Und hier die zugehörige FAQ:

http://www.sps-forum.de/showthread.php?t=15348

Evtl. wurde der Beitrag ja noch nicht gelesen 

Pylades


----------



## gingele (21 April 2010)

Hallo Larry, also also bei der Version cstr(var1) + "/" + cstr(var2) kommt bei mir in der Zeile auf einmal ein Datum???


----------



## pylades (21 April 2010)

gingele schrieb:


> Hallo Larry, also also bei der Version cstr(var1) + "/" + cstr(var2) kommt bei mir in der Zeile auf einmal ein Datum???

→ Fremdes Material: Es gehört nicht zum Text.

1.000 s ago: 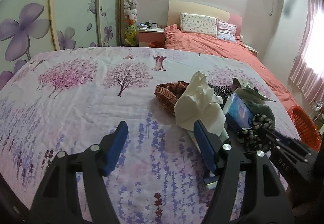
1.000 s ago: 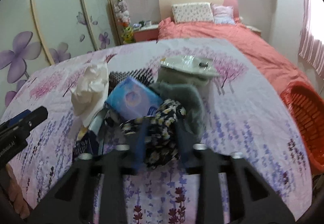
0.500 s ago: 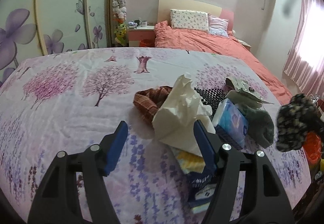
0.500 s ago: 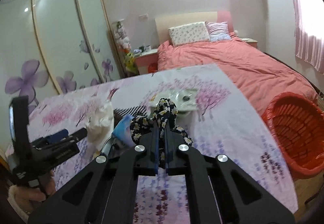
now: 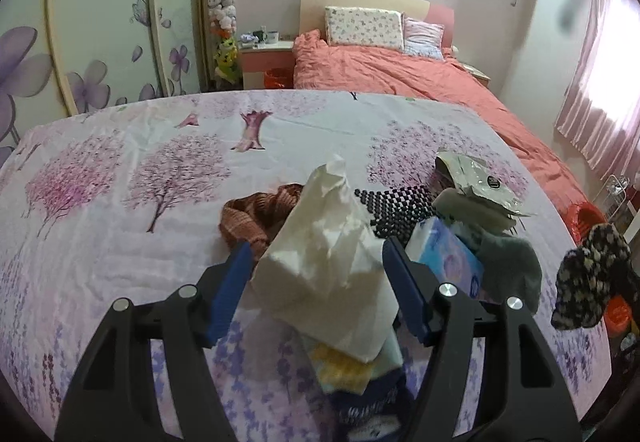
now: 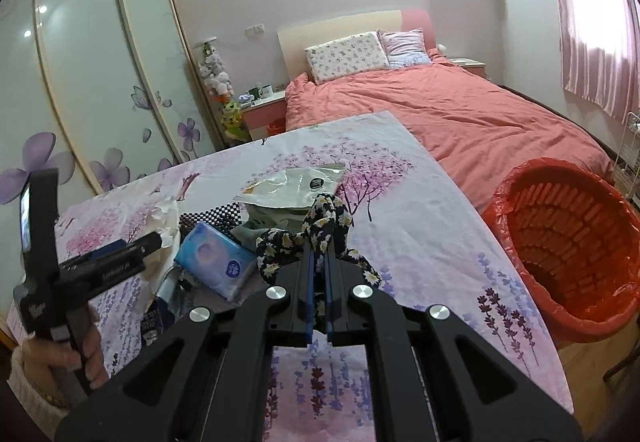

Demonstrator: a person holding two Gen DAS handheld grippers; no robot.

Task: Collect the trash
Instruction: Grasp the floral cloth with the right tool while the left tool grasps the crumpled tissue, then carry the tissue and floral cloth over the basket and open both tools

Dann formatiere die Zelle doch mal als Text.

Pylades


----------



## gingele (21 April 2010)

Auch bei der Version var1  & "/" & var2 (habe ich gerade im FAQ gesehen  pylades). Es handelt sich immer um den 5.April da var1 4 ist und var2 5. Wenn ich var2 verdopple erhalte ich den 10 April.


----------



## gingele (21 April 2010)

Hab ich auch schon probiert, ok liegt an der Formatierung aber dann kommt bei 10.April 40278


----------



## pylades (21 April 2010)

Kannst Du mal Dein Script posten?
Dann könnte ich hier mal damit testen.

Pylades


----------



## gingele (21 April 2010)

Das ist etwas schwierig, da es mehrer Files sind, die zum CAD Programm E3 gehören. Ich bau da nur was um, um eine andere Exeldarstellung erzeugen zu können. Aber es dreht sich nur um den Befehl

Excel.Cells(zeile, spalte).Value = var1 & "/" & var2


----------



## jabba (21 April 2010)

Probiers mal so.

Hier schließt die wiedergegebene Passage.